— Task item —
Copy exactly the lines of the material below that run from the one containing "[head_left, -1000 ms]" through the one containing "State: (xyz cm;". Copy no other lines.

+ + + + + + +

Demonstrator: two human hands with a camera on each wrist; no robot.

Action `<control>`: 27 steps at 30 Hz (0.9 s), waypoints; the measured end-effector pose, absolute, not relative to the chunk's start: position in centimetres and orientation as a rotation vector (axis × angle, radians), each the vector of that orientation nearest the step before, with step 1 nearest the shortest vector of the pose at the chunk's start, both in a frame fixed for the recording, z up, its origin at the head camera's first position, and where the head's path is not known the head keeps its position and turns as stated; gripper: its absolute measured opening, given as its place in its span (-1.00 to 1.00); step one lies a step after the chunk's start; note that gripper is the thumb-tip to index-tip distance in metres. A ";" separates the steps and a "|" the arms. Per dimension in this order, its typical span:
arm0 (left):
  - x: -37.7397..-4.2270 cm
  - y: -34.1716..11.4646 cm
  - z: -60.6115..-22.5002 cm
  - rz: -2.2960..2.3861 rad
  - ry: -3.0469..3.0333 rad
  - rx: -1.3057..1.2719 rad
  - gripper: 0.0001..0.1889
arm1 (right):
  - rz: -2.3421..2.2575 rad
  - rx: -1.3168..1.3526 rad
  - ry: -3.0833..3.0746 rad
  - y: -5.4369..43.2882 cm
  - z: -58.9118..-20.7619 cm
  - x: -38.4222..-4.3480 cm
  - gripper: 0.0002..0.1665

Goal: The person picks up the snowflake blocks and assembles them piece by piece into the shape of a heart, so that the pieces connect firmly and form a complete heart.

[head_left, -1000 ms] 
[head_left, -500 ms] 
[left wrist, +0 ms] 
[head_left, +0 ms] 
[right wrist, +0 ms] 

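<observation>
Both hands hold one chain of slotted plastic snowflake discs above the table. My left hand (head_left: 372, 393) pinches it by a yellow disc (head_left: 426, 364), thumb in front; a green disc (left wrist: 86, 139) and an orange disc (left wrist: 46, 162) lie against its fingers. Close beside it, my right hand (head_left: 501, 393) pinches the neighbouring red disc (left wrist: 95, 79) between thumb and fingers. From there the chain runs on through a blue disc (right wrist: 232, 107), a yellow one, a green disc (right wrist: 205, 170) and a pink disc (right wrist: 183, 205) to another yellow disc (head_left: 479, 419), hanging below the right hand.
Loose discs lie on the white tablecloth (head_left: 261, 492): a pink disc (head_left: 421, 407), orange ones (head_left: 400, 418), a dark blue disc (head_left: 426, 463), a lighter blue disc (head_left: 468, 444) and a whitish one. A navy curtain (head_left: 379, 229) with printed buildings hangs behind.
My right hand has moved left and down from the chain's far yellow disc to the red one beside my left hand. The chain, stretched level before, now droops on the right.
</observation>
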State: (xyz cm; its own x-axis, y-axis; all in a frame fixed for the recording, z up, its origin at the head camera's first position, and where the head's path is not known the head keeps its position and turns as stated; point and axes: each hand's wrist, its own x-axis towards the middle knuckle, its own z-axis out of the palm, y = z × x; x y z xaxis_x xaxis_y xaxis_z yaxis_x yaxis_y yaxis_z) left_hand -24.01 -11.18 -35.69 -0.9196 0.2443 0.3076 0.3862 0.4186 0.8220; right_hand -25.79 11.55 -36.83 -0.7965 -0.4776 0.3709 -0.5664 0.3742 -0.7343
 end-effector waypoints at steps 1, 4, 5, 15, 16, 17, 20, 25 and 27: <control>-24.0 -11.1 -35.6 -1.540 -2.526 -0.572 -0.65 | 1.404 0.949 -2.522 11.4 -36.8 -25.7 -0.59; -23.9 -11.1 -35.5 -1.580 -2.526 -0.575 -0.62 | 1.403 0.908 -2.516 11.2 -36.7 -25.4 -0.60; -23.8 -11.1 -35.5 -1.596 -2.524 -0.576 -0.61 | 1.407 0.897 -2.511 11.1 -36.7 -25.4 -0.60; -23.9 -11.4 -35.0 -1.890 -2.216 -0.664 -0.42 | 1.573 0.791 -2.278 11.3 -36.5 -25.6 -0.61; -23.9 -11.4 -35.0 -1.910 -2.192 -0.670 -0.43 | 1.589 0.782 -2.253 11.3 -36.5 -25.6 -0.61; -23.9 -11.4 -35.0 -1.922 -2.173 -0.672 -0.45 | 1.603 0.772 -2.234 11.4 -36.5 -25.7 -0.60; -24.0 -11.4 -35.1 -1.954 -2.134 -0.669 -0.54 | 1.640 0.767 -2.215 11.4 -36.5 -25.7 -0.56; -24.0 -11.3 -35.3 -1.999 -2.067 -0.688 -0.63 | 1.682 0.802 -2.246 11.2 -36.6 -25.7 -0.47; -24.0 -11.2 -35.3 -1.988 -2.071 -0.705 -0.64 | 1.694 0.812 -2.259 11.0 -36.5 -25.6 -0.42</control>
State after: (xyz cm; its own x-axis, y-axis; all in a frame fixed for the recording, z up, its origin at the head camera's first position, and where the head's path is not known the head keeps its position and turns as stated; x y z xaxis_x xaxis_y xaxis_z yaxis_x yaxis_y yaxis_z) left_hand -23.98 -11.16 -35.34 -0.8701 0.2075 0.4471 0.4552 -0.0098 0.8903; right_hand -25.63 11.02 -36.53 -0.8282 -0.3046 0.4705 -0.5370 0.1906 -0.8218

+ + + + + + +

— Exercise response —
[head_left, -1000 ms] 
[head_left, -500 ms] 
[left wrist, +0 ms] 
[head_left, +0 ms] 
[right wrist, +0 ms] 

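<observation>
Both hands hold one chain of slotted plastic snowflake discs above the table. My left hand (head_left: 372, 393) pinches it by a yellow disc (head_left: 426, 364), thumb in front; a green disc (left wrist: 86, 139) and an orange disc (left wrist: 46, 162) lie against its fingers. Close beside it, my right hand (head_left: 501, 393) pinches the neighbouring red disc (left wrist: 95, 79) between thumb and fingers. From there the chain runs on through a blue disc (right wrist: 232, 107), a yellow one, a green disc (right wrist: 205, 170) and a pink disc (right wrist: 183, 205) to another yellow disc (head_left: 479, 419), hanging below the right hand.
Loose discs lie on the white tablecloth (head_left: 261, 492): a pink disc (head_left: 421, 407), orange ones (head_left: 400, 418), a dark blue disc (head_left: 426, 463), a lighter blue disc (head_left: 468, 444) and a whitish one. A navy curtain (head_left: 379, 229) with printed buildings hangs behind.
My right hand has moved left and down from the chain's far yellow disc to the red one beside my left hand. The chain, stretched level before, now droops on the right.
</observation>
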State: (xyz cm; its own x-axis, y-axis; all in a frame fixed for the recording, z up, its origin at the head camera's first position, and where the head's path is not known the head keeps its position and turns as stated; point and axes: each hand's wrist, its own x-axis towards the middle knuckle, its own z-axis out of the palm, y = z × x; x y z xaxis_x xaxis_y xaxis_z yaxis_x yaxis_y yaxis_z) left_hand -24.01 -11.18 -35.69 -0.9196 0.2443 0.3076 0.3862 0.4186 0.8220; right_hand -25.79 11.55 -36.83 -0.7965 -0.4776 0.3709 -0.5664 0.3742 -0.7343

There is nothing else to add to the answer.